From 013fd071395087019b4e05959d8249f28ac11930 Mon Sep 17 00:00:00 2001
From: Daniel Hiltgen <daniel@ollama.com>
Date: Wed, 24 Jan 2024 10:32:00 -0800
Subject: [PATCH] More logging for gpu management

Fix an ordering glitch of dlerr/dlclose and add more logging to help
root cause some crashes users are hitting.
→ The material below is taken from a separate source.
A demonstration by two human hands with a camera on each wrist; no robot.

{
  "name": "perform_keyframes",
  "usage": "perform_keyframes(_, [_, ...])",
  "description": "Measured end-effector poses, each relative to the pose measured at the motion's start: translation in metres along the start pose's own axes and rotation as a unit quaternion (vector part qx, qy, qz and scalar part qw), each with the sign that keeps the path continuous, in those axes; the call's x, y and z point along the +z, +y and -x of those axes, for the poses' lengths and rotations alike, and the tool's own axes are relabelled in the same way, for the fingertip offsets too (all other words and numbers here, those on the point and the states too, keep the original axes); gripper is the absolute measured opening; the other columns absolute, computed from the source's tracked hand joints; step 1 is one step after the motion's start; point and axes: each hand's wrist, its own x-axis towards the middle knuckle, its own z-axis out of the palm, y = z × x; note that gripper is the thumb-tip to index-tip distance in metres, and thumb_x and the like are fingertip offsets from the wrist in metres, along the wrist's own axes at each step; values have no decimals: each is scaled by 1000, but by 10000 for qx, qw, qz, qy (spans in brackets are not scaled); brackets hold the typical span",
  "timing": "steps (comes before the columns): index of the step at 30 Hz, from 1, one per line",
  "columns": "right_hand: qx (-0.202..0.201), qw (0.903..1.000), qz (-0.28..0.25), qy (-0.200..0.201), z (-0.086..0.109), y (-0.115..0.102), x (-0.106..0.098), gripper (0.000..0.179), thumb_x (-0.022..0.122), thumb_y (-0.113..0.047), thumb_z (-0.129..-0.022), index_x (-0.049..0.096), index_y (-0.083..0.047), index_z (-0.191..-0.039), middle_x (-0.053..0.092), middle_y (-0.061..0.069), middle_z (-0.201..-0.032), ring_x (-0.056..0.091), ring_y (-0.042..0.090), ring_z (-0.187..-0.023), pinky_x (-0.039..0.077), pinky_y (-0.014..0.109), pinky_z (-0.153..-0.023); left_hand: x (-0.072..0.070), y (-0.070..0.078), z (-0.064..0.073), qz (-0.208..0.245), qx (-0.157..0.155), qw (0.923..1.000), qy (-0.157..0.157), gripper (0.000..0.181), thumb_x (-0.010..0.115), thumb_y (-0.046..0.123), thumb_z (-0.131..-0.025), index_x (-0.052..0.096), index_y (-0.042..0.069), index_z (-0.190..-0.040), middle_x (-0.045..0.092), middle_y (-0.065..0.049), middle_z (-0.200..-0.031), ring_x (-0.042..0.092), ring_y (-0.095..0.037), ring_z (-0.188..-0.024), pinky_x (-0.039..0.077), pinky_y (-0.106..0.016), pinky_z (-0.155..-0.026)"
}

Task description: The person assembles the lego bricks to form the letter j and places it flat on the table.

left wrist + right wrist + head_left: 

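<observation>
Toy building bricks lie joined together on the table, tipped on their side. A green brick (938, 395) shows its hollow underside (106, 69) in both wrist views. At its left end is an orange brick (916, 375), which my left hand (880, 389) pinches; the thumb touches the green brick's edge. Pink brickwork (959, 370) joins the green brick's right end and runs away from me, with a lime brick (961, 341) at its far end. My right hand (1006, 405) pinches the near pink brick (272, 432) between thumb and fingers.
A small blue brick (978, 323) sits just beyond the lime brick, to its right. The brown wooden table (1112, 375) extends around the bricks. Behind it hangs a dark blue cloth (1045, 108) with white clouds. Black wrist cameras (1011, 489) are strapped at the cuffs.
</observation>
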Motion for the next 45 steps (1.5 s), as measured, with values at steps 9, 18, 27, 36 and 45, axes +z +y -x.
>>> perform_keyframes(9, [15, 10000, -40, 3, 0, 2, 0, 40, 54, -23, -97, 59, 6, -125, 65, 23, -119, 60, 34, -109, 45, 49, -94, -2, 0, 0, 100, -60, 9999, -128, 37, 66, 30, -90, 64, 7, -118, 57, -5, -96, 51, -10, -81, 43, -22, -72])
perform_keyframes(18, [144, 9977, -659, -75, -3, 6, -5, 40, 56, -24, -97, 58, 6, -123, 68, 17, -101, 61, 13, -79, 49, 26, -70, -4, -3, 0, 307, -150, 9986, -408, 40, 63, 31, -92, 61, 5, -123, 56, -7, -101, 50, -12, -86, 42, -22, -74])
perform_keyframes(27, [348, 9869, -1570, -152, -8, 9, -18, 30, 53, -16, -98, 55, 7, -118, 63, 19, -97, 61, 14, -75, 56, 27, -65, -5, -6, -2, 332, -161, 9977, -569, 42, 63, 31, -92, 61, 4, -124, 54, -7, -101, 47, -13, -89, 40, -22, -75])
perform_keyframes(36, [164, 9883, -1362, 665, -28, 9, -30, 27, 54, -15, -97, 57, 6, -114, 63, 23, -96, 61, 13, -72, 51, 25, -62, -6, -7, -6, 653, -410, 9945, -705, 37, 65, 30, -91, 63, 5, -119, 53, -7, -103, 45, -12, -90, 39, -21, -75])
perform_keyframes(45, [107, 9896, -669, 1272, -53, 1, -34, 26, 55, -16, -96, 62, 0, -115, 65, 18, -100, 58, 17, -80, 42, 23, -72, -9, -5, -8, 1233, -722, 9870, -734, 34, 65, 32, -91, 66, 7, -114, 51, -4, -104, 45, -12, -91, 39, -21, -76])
This also refines the
function pointer names to use the underlying function names instead
of simplified names for readability.
---
 gpu/gpu.go          |  4 +++-
 gpu/gpu_info_cuda.c | 44 ++++++++++++++++++++++++++------------------
 gpu/gpu_info_cuda.h | 12 ++++++------
 gpu/gpu_info_rocm.c | 35 +++++++++++++++++++++--------------
 gpu/gpu_info_rocm.h | 10 +++++-----
 5 files changed, 61 insertions(+), 44 deletions(-)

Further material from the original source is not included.